Também há uma leitura política dentro do campo. Ancelotti não escolheu a braçadeira para agradar rede social. Escolheu alguém que pode conversar com árbitro, orientar a linha e segurar o time se o jogo sair do roteiro. O Brasil já sofreu em Copas recentes quando perdeu controle emocional ou não matou partidas que parecia dominar. A estreia é uma chance de mostrar que aprendeu alguma coisa.

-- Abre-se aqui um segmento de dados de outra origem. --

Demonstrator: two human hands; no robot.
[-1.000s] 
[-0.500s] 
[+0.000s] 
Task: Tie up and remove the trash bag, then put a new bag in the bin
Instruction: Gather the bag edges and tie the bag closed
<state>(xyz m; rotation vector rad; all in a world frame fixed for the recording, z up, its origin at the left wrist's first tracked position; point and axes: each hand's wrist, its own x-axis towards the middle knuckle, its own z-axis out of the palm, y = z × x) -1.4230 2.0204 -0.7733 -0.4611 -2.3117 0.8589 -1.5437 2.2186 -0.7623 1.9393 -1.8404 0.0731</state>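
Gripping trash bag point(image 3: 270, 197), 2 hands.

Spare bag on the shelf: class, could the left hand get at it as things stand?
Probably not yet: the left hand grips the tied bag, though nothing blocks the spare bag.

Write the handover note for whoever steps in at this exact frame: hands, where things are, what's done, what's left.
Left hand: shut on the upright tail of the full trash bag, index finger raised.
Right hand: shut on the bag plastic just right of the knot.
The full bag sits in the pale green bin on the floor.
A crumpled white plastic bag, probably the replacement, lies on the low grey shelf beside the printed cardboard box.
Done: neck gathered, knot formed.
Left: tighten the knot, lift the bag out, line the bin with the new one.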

O que observar contra Marrocos
Mais do que a foto do capitão no cara ou coroa, o que vai dizer se a escolha funcionou é o comportamento coletivo. Marquinhos terá de liderar uma defesa contra um rival que chega com memória recente forte e sem complexo diante do Brasil. Se a Seleção controlar profundidade, evitar faltas bobas perto da área e proteger Alisson, a braçadeira terá cumprido parte do seu papel silencioso.
No ataque, a responsabilidade passa por Vini Jr., Raphinha e Matheus Cunha. Mas o primeiro jogo de Copa raramente aceita roteiro limpo. Pode ter nervosismo, placar travado e pressão acumulada. Nessa hora, capitão não é enfeite de transmissão. É o jogador que precisa manter o time dentro do plano quando a partida fica feia.
Marquinhos começa a Copa com a braçadeira. Agora precisa fazer o mais difícil: transformar símbolo em autoridade real. Para o Brasil, a estreia contra Marrocos não vale só três pontos. Vale a primeira resposta sobre que tipo de time Ancelotti conseguiu montar: uma seleção ainda presa ao ruído do ciclo ou um grupo capaz de entrar em campo com comando, frieza e alguma cara própria.